There are certain guidelines to follow and remember when writing a proposal letter. These guidelines serve as practical frameworks to ensure that the output is in its best version. Writing a letter may seem simple. But, it needs to follow a format and needs to include key ideas that are essential for the possible partnership that will be formed after the acceptance of the proposal.


1. Do aim for a one of a kind letter

When pitching an idea, make sure to draft a winning letter. One that is sure to capture the interest and intrigue the clients. One simple way of creating an outstanding proposal is to do away from standard materials, and tailor-fit the contents according to the needs of the client. In this simple way, the client can make sure that you understand their needs and you can easily accommodate them. A notable letter doesn’t need to have elaborate formats, it needs to have quality content that caters to the need of the client.

2. Do provide what is asked, not what you prefer 

A proposal is a response to the needs of the client. Always keep in mind that the clients require your services and less likely your opinion on their internal matters. So, it is crucial to adhere to their demands and provide the best version of what they need. You can include some recommendations and modifications that are within the bounds of your professional style and methods, but you need to introduce and explain it to your clients.

3. Do use easy to understand terms

Since you are proposing an idea to a group of people who are not well-acquainted with your line of work, make sure to communicate effectively by using basic terms. Do away from using technical and difficult terms especially when it can be communicated using more familiar synonyms. If its use cannot be avoided, make sure to explain it properly and briefly. And remember to limit its use even if the letter relatively short. Using difficult words also creates a gap between the content and the reader.

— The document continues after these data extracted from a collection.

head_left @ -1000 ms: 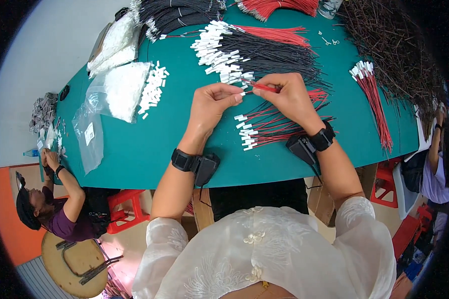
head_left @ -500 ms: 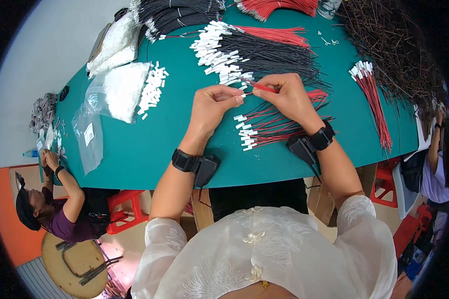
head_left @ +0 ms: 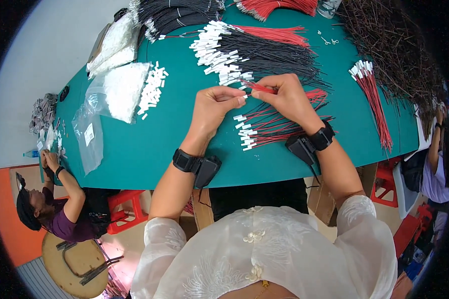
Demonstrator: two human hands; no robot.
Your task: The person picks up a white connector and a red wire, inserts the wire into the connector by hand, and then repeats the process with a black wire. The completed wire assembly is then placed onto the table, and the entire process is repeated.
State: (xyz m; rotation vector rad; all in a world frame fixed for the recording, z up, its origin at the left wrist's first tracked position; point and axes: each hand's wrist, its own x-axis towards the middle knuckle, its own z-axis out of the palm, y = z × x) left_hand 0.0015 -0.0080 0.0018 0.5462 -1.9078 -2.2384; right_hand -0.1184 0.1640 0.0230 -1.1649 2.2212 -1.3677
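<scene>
While left grip (head_left: 210, 107) pinches, right grip (head_left: 290, 101) clasps wires (head_left: 265, 89).

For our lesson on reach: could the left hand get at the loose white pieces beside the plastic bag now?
Probably yes: bare green tabletop lies between the left hand and the loose white pieces, though its fingers pinch a small white piece, which might need putting down first.

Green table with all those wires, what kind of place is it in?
Probably a workshop or small factory. Bunches of red wires and black wires cover much of the table, white plugs lie heaped, and another person is at the left.
</scene>
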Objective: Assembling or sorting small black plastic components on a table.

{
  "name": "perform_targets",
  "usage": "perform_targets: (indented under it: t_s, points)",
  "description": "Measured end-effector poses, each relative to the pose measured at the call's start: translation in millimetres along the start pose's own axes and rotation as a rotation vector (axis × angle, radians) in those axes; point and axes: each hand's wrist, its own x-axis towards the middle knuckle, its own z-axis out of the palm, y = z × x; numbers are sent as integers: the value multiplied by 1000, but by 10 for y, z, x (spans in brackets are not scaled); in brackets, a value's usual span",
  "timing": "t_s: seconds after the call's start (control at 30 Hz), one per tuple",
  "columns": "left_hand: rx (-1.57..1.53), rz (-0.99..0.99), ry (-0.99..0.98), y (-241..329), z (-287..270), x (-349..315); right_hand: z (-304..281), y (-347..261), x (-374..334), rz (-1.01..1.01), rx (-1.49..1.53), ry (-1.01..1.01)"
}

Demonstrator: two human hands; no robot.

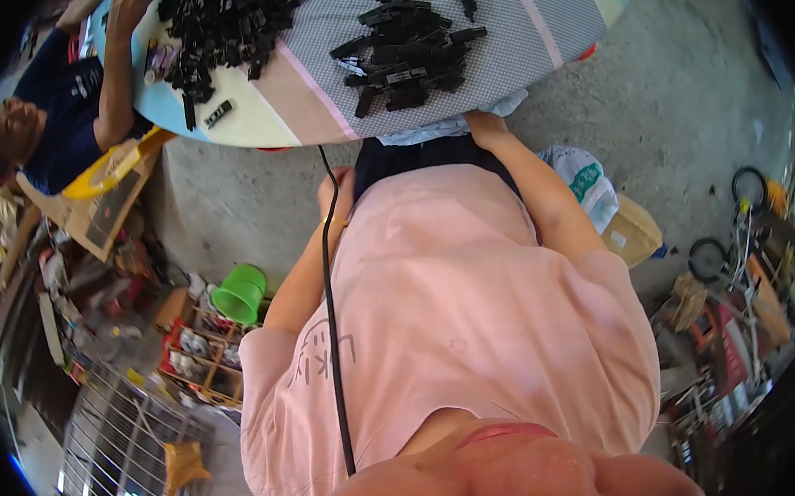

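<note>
My left hand is low beside my dark shorts, below the table's near edge. Its fingers look curled; whatever they may hold is hidden. On the other side my right hand lies over my lap next to a pale blue plastic sheet; its fingers are hidden. On the patterned tablecloth in front of me is a pile of small black plastic parts. A single black part lies apart beyond it. A bigger heap of black parts spreads to the left.
Across the heap a person in a dark blue shirt has both hands raised at the table. A black cable runs down my front. A white plastic bag sits on the floor to my right; a green bucket stands to my left.
</note>
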Motion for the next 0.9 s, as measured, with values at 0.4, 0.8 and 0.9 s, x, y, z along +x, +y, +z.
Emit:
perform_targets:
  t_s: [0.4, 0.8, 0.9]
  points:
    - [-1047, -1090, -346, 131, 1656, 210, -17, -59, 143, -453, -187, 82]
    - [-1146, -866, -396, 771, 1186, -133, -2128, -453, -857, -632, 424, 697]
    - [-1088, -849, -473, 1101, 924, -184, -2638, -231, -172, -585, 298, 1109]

1. Do not overlook formatting 

In writing letters, people may have a misconception of weighing the difference between the content and the format. Both are equally important and pull equal weight in the decision-making process of the client. No matter how well-written the contents of the letter are, its format and appearance appeal to the readers to pick it up and make them want to read it completely. The format is the face of the letter, it leaves an impression to the reader. The alignments and the arrangement of the elements show if it was well-thought off and not made minutes before its submission.

2. Do not exaggerate your capabilities

An essential element in a proposal letter is the list of differentiating and beneficial factors that the clients can make the most of. This list is also an avenue to show off your qualifications. But, the catch is that you need to live up to all the things that were listed down. If you are not able to deliver, it can significantly affect the reputation of your company and block future business opportunities.

Proposals introduce ideas and plans that help bridge gaps and fix lapses within an organization. Drafting outstanding proposal letters is only part of the first step of many more steps until the project is fully realized, functional, and beneficial. But, starting from the letter, it should already pinpoint and zoom in on the main need, considering both the salient and unseen problems.